Work required:
In this exercise, write out the data word for word and leave every image out.
** Opening Source data block **
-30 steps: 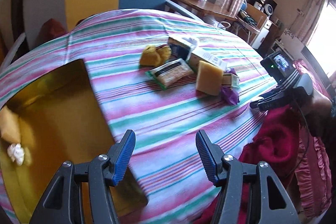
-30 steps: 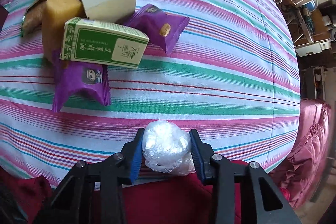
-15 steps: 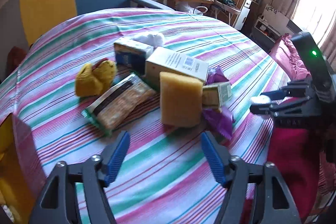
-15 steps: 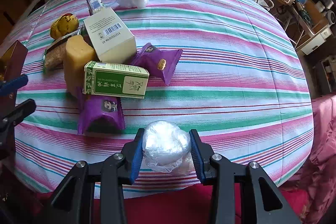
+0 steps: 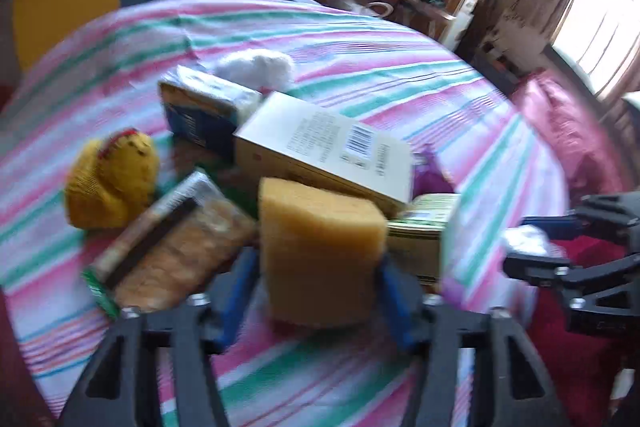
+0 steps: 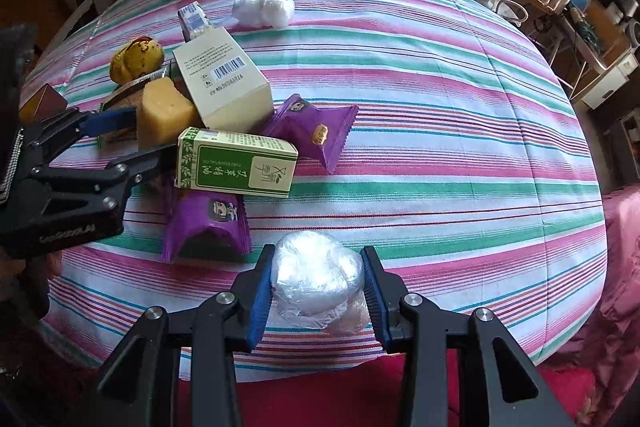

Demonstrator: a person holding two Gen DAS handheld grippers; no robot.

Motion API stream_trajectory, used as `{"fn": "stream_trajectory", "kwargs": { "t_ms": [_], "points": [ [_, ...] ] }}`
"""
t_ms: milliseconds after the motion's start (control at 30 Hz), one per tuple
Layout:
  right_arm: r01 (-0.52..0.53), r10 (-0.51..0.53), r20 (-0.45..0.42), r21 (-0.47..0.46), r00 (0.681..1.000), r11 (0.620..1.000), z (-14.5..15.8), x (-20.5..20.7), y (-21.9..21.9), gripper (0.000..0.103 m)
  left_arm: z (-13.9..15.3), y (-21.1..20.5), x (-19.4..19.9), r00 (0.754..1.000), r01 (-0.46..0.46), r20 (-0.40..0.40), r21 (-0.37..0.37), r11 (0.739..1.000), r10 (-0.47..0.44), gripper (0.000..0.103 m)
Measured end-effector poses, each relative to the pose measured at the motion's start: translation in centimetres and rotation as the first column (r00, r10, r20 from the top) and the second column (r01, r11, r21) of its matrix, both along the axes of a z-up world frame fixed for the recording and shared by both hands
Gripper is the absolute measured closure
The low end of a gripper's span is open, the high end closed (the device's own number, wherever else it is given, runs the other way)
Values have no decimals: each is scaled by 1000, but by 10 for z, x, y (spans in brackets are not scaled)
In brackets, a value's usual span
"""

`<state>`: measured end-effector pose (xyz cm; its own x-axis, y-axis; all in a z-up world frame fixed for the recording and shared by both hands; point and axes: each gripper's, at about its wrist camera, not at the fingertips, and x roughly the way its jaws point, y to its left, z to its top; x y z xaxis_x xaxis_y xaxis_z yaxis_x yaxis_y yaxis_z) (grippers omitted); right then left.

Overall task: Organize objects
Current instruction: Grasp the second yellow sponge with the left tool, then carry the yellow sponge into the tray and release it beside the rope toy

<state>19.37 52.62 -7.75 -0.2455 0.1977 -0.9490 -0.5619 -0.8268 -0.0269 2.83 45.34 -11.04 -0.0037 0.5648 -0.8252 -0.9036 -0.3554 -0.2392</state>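
L tongs (image 5: 318, 277) are straddling the yellow sponge (image 5: 320, 251) w/ blue pads at both its flanks; view's blurry, so can't tell whether they're pinching it or only bracketing it. Sponge is standing upright on the striped desk (image 6: 440, 75), wedged in the pile against the cream box (image 5: 324, 151) and green box (image 6: 236, 167), cracker pack (image 5: 168, 243) just beside. R tongs (image 6: 318, 291) are clamping the plastic-wrapped ball (image 6: 316, 279) near the desk's front edge, apart from the pile. Step in hand looks like picking the sponge for sorting. Next prob. calls for a firm squeeze, then lifting straight up so neighbouring boxes aren't dragging along; soft foam will likely be compressing, so grip low-ish.
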Motion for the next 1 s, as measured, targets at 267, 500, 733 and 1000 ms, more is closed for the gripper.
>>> {"fn": "stream_trajectory", "kwargs": {
  "t_ms": [267, 500, 733, 1000],
  "points": [
    [5, -5, -4, 7, 1000, 1000, 0, 1, 2, 61, 42, -61, 19, 997, -34, -68, 74, 997, 39, 50],
    [18, -18, 14, 27, 1000, 999, -1, 0, 4, 61, 64, -125, 26, 986, -106, -116, 91, 990, 117, 50],
    [34, -37, 42, 50, 998, 998, -3, -2, 5, 61, 77, -185, 18, 962, -218, -143, 98, 971, 231, 50],
    [67, -73, 71, 85, 995, 994, -4, -1, 7, 61, 86, -241, -3, 922, -337, -162, 118, 934, 353, 50]
  ]
}}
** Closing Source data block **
Expected answer:
-30 steps: 
-30 steps: 
-15 steps: 
-15 steps: 
+0 steps: 
+0 steps: 

Demonstrator: a person holding two Gen DAS handheld grippers; no robot.

Motion API stream_trajectory, used as `{"fn": "stream_trajectory", "kwargs": { "t_ms": [_], "points": [ [_, ...] ] }}`
"""
t_ms: milliseconds after the motion's start (control at 30 Hz), one per tuple
Layout:
  right_arm: r01 (-0.52..0.53), r10 (-0.51..0.53), r20 (-0.45..0.42), r21 (-0.47..0.46), r00 (0.681..1.000), r11 (0.620..1.000), z (-14.5..15.8), x (-20.5..20.7), y (-21.9..21.9), gripper (0.000..0.103 m)
  left_arm: z (-13.9..15.3), y (-21.1..20.5), x (-19.4..19.9), r00 (0.754..1.000), r01 (-0.46..0.46), r20 (-0.40..0.40), r21 (-0.37..0.37), r11 (0.739..1.000), r10 (-0.47..0.44), gripper (0.000..0.103 m)
Measured end-effector poses, each relative to the pose measured at the motion's start: translation in centimetres and rotation as the first column (r00, r10, r20 from the top) and the second column (r01, r11, r21) of its matrix, both along the axes of a z-up world frame fixed for the recording and shared by both hands
Gripper is the absolute measured closure
The low end of a gripper's span is open, the high end closed (the device's own number, wherever else it is given, runs the other way)
Values have no decimals: each is scaled by 1000, but by 10 for z, x, y (spans in brackets are not scaled)
In brackets, a value's usual span
"""

`<state>`: measured end-effector pose (xyz cm; its own x-axis, y-axis; all in a z-up world frame fixed for the recording and shared by both hands; point and axes: each gripper's, at about its wrist camera, not at the fingertips, and x roughly the way its jaws point, y to its left, z to its top; x y z xaxis_x xaxis_y xaxis_z yaxis_x yaxis_y yaxis_z) (grippers omitted); right then left.

Overall task: Organize objects
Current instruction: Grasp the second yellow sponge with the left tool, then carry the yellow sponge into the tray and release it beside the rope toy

<state>19.37 52.62 -7.75 -0.2455 0.1977 -0.9490 -0.5619 -0.8268 -0.0269 2.83 45.34 -11.04 -0.0037 0.5648 -0.8252 -0.9036 -0.3554 -0.2392</state>
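L tongs (image 5: 318, 277) are straddling the yellow sponge (image 5: 320, 251) w/ blue pads at both its flanks; view's blurry, so can't tell whether they're pinching it or only bracketing it. Sponge is standing upright on the striped desk (image 6: 440, 75), wedged in the pile against the cream box (image 5: 324, 151) and green box (image 6: 236, 167), cracker pack (image 5: 168, 243) just beside. R tongs (image 6: 318, 291) are clamping the plastic-wrapped ball (image 6: 316, 279) near the desk's front edge, apart from the pile. Step in hand looks like picking the sponge for sorting. Next prob. calls for a firm squeeze, then lifting straight up so neighbouring boxes aren't dragging along; soft foam will likely be compressing, so grip low-ish.
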Motion for the next 1 s, as measured, targets at 267, 500, 733 and 1000 ms, more is closed for the gripper.
>>> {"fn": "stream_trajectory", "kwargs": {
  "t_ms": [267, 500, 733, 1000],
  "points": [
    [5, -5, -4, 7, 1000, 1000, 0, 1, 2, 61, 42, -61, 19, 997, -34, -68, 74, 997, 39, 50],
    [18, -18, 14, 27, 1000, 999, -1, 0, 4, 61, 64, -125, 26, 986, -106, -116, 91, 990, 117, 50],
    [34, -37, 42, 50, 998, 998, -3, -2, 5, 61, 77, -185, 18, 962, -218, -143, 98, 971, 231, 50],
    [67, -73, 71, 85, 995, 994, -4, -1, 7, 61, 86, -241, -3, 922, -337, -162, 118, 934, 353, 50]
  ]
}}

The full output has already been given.